Inspiration

If you've ever modded a busy subreddit, you know the feeling: Modmail can quickly turn into a chaotic firehose. It’s functional, but when a community blows up, the mod team desperately needs better ways to triage ban appeals, questions, and reports. We looked at enterprise helpdesk tools like Zendesk and Jira and thought, "Why can't Reddit mods have this?"

That was the spark for Mail Helpdesk. We wanted to turn Modmail from a basic inbox into a legit, collaborative ticketing system. The goal was simple: let mod teams assign threads to specific people, track how fast they're responding (SLAs), flag urgent issues, and actually see their stats—all without ever leaving the Reddit app.

What it does

Mail Helpdesk transforms the standard Modmail experience into a high-performance support center.

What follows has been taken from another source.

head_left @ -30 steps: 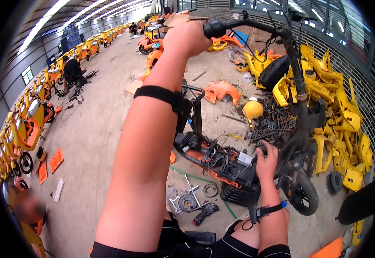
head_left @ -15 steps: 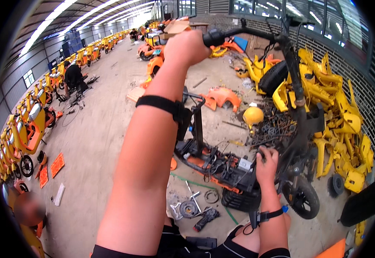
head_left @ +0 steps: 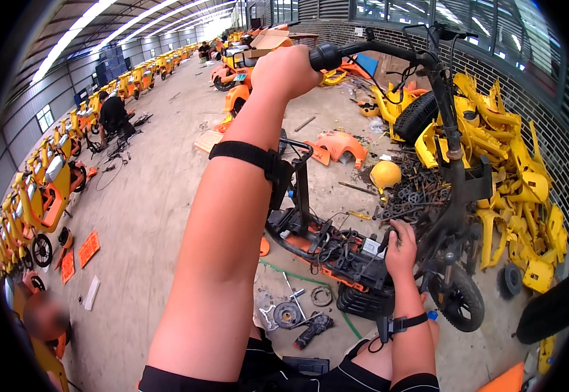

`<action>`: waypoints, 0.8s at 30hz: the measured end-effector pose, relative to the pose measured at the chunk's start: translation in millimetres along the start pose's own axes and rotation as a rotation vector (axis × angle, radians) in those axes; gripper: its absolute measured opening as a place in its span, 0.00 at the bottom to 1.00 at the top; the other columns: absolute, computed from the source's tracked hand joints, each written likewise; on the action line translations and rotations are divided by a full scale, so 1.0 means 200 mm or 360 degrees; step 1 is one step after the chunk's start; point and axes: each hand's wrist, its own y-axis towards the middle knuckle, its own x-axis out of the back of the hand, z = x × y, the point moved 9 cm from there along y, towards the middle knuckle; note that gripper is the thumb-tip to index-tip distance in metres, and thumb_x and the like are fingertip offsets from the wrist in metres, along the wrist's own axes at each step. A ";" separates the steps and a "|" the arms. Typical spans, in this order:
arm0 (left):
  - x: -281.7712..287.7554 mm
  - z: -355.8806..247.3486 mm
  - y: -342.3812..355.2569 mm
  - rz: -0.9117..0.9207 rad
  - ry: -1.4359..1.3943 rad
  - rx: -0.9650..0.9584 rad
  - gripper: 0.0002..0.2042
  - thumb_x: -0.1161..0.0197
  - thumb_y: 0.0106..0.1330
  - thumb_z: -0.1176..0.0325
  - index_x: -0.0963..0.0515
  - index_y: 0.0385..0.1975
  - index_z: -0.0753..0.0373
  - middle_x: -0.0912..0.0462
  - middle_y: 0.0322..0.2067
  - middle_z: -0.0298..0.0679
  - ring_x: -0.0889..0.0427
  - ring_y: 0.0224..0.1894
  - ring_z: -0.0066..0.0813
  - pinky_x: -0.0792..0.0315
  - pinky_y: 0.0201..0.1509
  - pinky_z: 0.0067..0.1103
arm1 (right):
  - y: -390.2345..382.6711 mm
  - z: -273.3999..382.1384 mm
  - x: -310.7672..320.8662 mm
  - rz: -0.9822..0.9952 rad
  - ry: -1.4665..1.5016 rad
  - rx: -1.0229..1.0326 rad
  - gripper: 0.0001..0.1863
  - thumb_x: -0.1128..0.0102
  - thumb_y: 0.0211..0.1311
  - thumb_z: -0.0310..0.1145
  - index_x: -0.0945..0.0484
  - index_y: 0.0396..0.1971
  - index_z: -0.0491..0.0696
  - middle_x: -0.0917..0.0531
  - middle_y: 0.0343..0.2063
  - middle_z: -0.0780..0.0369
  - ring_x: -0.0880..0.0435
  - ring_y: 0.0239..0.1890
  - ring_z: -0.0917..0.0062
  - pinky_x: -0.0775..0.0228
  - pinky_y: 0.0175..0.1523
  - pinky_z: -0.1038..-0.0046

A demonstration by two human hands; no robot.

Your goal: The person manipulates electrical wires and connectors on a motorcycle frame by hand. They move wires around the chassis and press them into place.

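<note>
My left hand [head_left: 286,70] is closed on the black grip of the handlebar [head_left: 379,47] of a stripped electric scooter [head_left: 453,130]. Low on the scooter, my right hand [head_left: 400,249] has curled fingers around something dark and slim, too small to name, beside the open deck [head_left: 327,245]. Tangled wires and a pale box [head_left: 372,247] lie in that deck. The scooter's front wheel [head_left: 457,297] stands right of my right forearm. On the floor before me are a power drill [head_left: 314,330], a round metal disc [head_left: 287,315] and a cross-shaped wrench [head_left: 295,295].
Yellow body panels [head_left: 526,176] are heaped along the brick wall at right. A pile of dark metal parts [head_left: 415,193] and a yellow helmet [head_left: 385,175] lie behind the scooter. Rows of yellow scooters [head_left: 43,189] line the left, where a person [head_left: 113,114] crouches.
My right hand has shifted slightly left, its fingers turning a little more upright. My left hand keeps its hold on the handlebar, and the scooter stays put.
</note>
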 end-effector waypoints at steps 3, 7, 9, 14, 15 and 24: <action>0.00 0.00 -0.01 -0.0019 0.0003 -0.0025 0.20 0.30 0.57 0.51 0.14 0.44 0.56 0.10 0.38 0.45 0.10 0.42 0.43 0.18 0.48 0.36 | 0.00 0.02 0.01 -0.0044 -0.0007 0.0008 0.14 0.41 0.73 0.30 0.18 0.54 0.45 0.22 0.52 0.55 0.21 0.56 0.58 0.28 0.60 0.61; -0.01 0.00 0.00 -0.0038 -0.0012 -0.0024 0.20 0.30 0.57 0.52 0.14 0.44 0.56 0.10 0.38 0.45 0.10 0.42 0.43 0.18 0.48 0.36 | -0.01 -0.04 0.02 -0.0099 -0.0098 -0.0069 0.13 0.39 0.72 0.33 0.17 0.52 0.45 0.22 0.51 0.56 0.21 0.55 0.59 0.28 0.59 0.60; -0.01 0.01 0.00 -0.0030 -0.0003 -0.0021 0.19 0.30 0.57 0.52 0.14 0.44 0.56 0.10 0.38 0.45 0.10 0.43 0.43 0.18 0.49 0.36 | -0.01 -0.03 0.00 -0.0070 -0.0047 -0.0084 0.13 0.38 0.72 0.33 0.17 0.52 0.45 0.22 0.51 0.56 0.21 0.54 0.59 0.28 0.59 0.60; -0.01 0.00 0.00 -0.0027 -0.0001 -0.0029 0.19 0.30 0.57 0.52 0.14 0.44 0.56 0.10 0.38 0.45 0.10 0.43 0.43 0.18 0.49 0.36 | 0.00 -0.03 0.00 -0.0082 0.0033 -0.0067 0.14 0.40 0.72 0.31 0.19 0.53 0.43 0.20 0.53 0.54 0.20 0.55 0.57 0.28 0.60 0.60; -0.01 -0.01 0.00 -0.0022 -0.0005 -0.0030 0.19 0.30 0.57 0.52 0.15 0.44 0.56 0.10 0.38 0.45 0.10 0.43 0.43 0.18 0.49 0.36 | 0.00 -0.03 0.00 -0.0101 0.0010 -0.0063 0.14 0.40 0.72 0.30 0.19 0.53 0.43 0.20 0.54 0.54 0.20 0.56 0.57 0.28 0.61 0.60; -0.01 0.00 0.00 -0.0042 0.0021 -0.0022 0.19 0.30 0.57 0.52 0.15 0.45 0.56 0.10 0.39 0.45 0.10 0.43 0.43 0.18 0.49 0.36 | -0.01 0.01 -0.01 -0.0066 -0.0006 -0.0036 0.15 0.43 0.73 0.31 0.20 0.55 0.43 0.19 0.54 0.53 0.20 0.58 0.56 0.29 0.63 0.61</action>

It features:

  • Centralized Dashboard: A clean, React-powered view of all active conversations.
  • Ticket Management: Move threads through states like Open, In Progress, Waiting for User, and Resolved.
  • Assignments & Accountability: Assign specific tickets to moderators so nobody is doubling up on the same user.
  • Priority & SLAs: Flag tickets as Low, Normal, or Urgent. The system automatically tracks response times and alerts you if an SLA is about to be breached.
  • Canned Replies: Save time with pre-written templates for common issues like rules violations or FAQ answers.
  • Real-time Analytics: A stats bar that shows your team's busiest mods, resolution rates, and average response times.

How we built it

We built the whole thing on Reddit's Devvit Platform, and honestly, it was a blast putting the stack together:

  • The Frontend: We went with React 19 and styled it up with Tailwind CSS 4. We used Vite to bundle it all, which kept the development loop super fast and ensures the final dashboard feels snappy when mods are flying through the queue.
  • The Backend: Inside Devvit, we used Hono to handle our routing. It's incredibly lightweight and made setting up the API endpoints (for grabbing threads, changing statuses, etc.) really clean.
  • Data & State: The heavy lifting is done by the Reddit Modmail API. But to add our custom layers—like who a ticket is assigned to or if it's "urgent"—we used Devvit's Redis.
  • Searching & Filtering: Because Redis is a key-value store, we had to get creative to allow filtering. We built a custom indexing system (using Redis sets like index:status:open) so the app can instantly pull up "all open tickets assigned to me."

Challenges we ran into

Building a helpdesk inside another app definitely threw some curveballs our way:

  1. The Sync Struggle: The hardest part was keeping our Redis data perfectly in sync with the actual Modmail. If another mod archives a thread on mobile, our dashboard needs to know. Figuring out the right triggers and avoiding API rate limits was a balancing act.
  2. Making Redis Act Like SQL: We really took relational databases for granted. To filter tickets by multiple things (like Priority + Status + Assignee), we had to manually maintain secondary indexes. It took some trial and error to get the data structures right.
  3. Crunching the Numbers: Calculating SLA metrics on the fly for hundreds of tickets is surprisingly heavy. We had to optimize how we pulled data to calculate the average resolution time ($T_{avg} = \frac{\sum (T_{resolved} - T_{created})}{N}$) without hitting Devvit's execution limits.

Accomplishments that we're proud of

  • A "Native" Power-Tool: We managed to build a full-scale Helpdesk UI that feels like a standalone SaaS app but lives entirely inside Reddit.
  • Fast Filtering: Our custom Redis indexing works surprisingly well. Even with a large volume of tickets, filtering by assignee or status is instantaneous.
  • Clean Architecture: Using Hono and React 19 together on Devvit allowed us to keep the code modular and easy to test, which isn't always easy in a platform environment.

What we learned

  • Pushing Devvit to the Limit: We learned a ton about what Devvit can actually do, especially when it comes to using its Redis implementation for complex indexing rather than just simple caching.
  • Designing for Power Users: We had to put ourselves in the shoes of a power-user moderator. We learned a lot about designing for speed—focusing on quick filters, clear visual hierarchy, and making sure the most common actions take as few clicks as possible.

What's next for ModMail Helpdesk

  • Auto-Routing: Automatically assign tickets to the right moderator based on keywords in the message or the user's history.
  • AI Suggested Replies: Using LLMs to suggest the best canned reply based on what the user is asking.
  • Internal Team Notes: Allowing mods to leave private "sticky notes" on a ticket to collaborate before sending a public reply.
  • Performance Exports: Letting mod teams export their weekly stats to a CSV or PDF to share with the rest of the team.